_WORK TO COMPLETE_: Word for word, output the data, with none of its pictures.

-*-

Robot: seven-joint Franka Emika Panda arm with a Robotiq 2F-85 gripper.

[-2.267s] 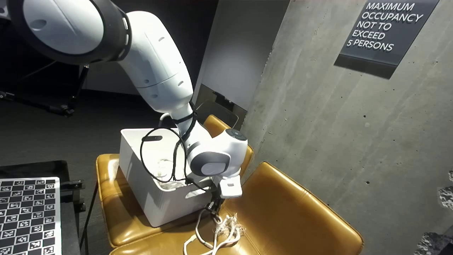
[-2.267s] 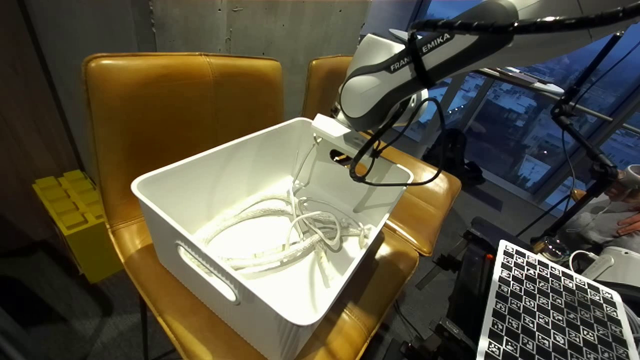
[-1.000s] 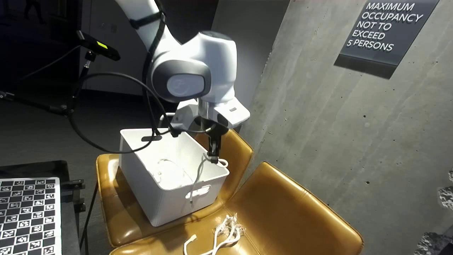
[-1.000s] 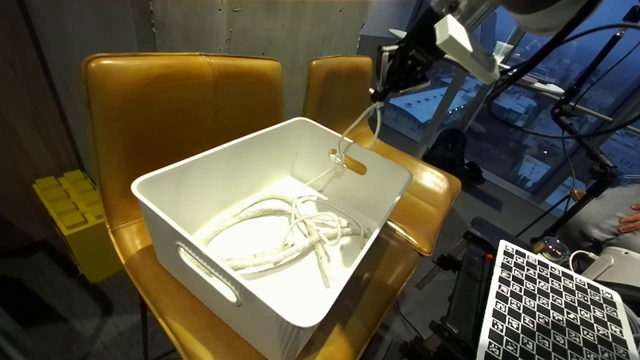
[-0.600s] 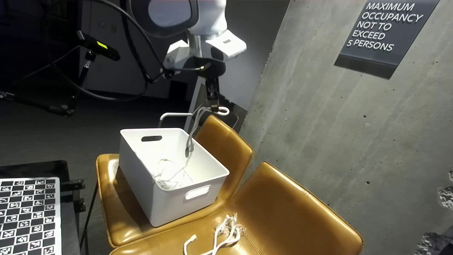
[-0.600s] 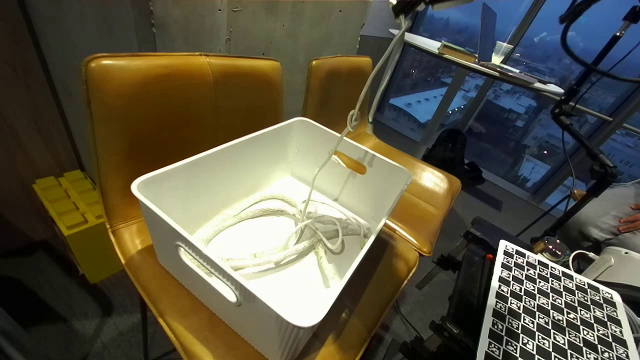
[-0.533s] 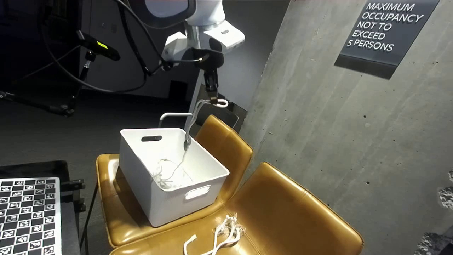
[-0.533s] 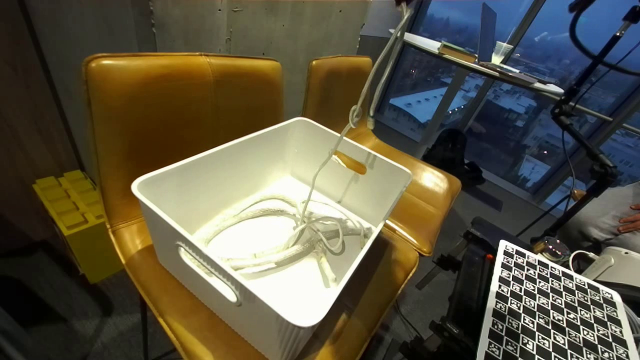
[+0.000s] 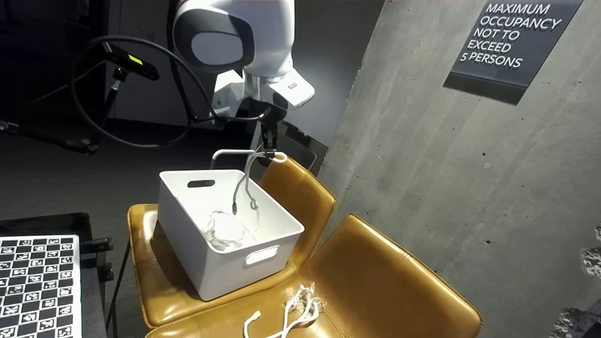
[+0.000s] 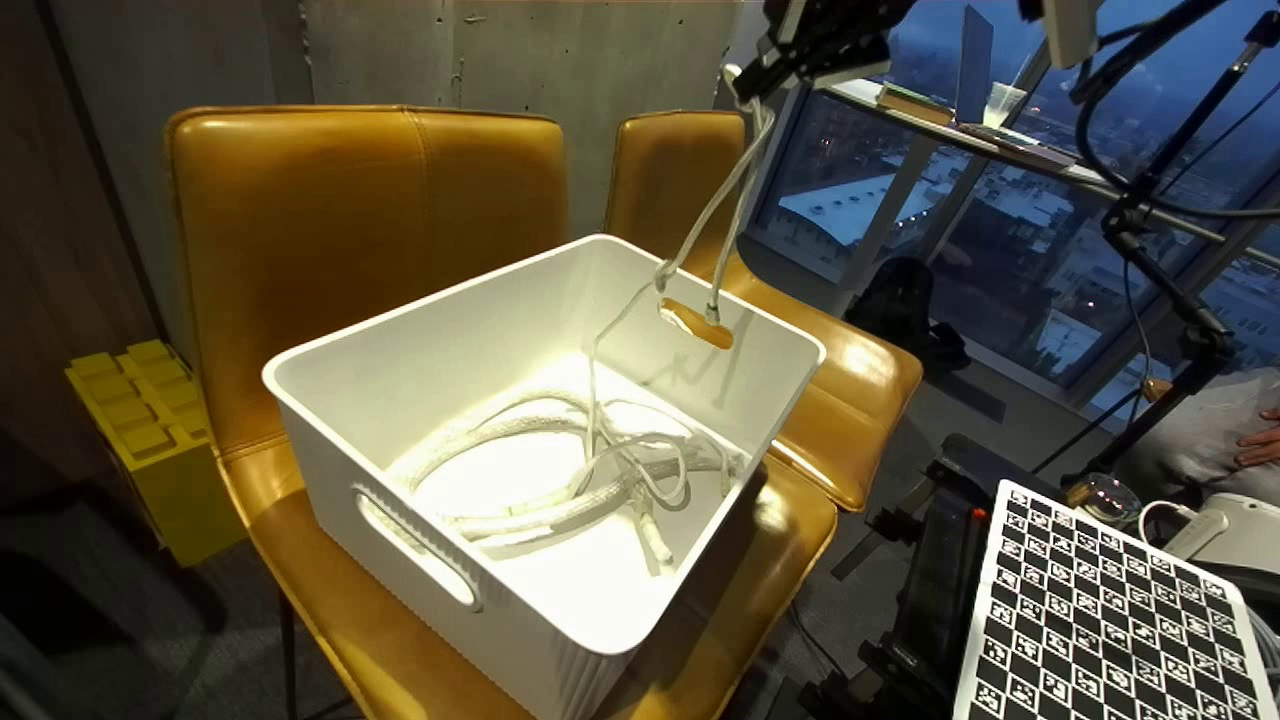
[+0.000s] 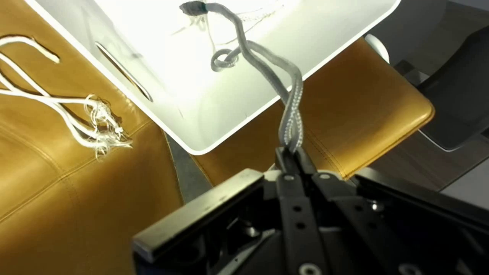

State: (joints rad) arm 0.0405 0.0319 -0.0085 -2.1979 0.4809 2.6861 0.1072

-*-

_RESPONSE AREA_:
Robot: seven-joint Franka Emika Panda arm with a Robotiq 2F-85 gripper.

[-2.267s] 
[-2.267s] 
[-1.000s] 
[-1.000s] 
[-0.600s] 
[-0.600s] 
[-0.533s] 
[-0.533s] 
[+0.000s] 
[+0.000s] 
[+0.000s] 

State: (joints rad) arm 0.0405 0.0319 -0.0085 -2.1979 0.4809 2.6861 0.1072

Further output is not needed for this exercise.